THE PROBLEM:
Only the number is wanted: how many lines in the data contain "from"?

DATASET SECTION below:

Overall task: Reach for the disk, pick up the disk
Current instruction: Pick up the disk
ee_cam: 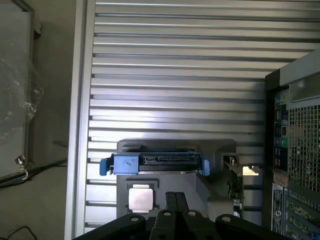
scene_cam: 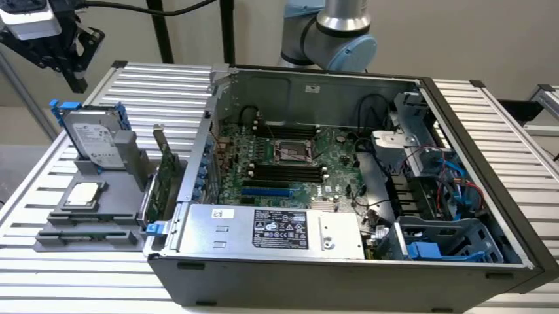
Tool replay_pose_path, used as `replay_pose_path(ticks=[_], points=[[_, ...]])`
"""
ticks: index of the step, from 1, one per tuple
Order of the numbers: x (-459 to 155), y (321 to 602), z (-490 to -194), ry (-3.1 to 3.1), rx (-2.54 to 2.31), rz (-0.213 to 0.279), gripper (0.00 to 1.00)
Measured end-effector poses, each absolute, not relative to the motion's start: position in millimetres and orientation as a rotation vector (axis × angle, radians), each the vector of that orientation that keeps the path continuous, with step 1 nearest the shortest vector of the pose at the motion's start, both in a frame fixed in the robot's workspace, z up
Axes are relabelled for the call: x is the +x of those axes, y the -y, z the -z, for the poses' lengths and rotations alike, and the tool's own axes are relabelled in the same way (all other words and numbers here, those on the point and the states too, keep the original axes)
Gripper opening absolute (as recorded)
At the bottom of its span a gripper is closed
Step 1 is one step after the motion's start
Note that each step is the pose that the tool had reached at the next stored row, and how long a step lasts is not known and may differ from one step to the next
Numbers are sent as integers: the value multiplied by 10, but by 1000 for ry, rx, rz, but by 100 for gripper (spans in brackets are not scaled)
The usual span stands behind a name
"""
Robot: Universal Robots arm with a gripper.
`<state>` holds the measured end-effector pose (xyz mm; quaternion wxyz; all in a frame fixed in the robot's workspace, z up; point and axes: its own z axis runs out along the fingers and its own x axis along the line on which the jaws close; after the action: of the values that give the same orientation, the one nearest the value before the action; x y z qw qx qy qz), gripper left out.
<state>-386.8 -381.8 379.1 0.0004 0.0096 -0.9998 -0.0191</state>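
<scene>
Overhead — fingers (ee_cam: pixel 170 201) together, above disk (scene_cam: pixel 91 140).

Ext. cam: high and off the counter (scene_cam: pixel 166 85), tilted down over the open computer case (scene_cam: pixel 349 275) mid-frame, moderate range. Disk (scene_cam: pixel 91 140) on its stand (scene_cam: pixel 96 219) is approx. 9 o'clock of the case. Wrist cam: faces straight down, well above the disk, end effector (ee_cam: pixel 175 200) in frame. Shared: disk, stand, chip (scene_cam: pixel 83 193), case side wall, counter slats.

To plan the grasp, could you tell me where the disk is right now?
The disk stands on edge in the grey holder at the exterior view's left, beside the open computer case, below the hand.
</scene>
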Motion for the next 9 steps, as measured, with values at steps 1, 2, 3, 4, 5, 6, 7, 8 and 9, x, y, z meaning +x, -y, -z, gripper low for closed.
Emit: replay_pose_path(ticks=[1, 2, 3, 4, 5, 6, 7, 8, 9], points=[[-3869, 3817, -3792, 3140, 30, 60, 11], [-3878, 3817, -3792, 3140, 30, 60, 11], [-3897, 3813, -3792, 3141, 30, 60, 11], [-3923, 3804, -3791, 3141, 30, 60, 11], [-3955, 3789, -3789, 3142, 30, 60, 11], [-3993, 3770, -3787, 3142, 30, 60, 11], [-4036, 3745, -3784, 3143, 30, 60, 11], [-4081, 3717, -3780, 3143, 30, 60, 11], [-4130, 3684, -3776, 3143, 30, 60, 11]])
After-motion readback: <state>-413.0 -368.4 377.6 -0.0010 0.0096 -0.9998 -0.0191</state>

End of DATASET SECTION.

SOLUTION FOR THIS PROBLEM:
2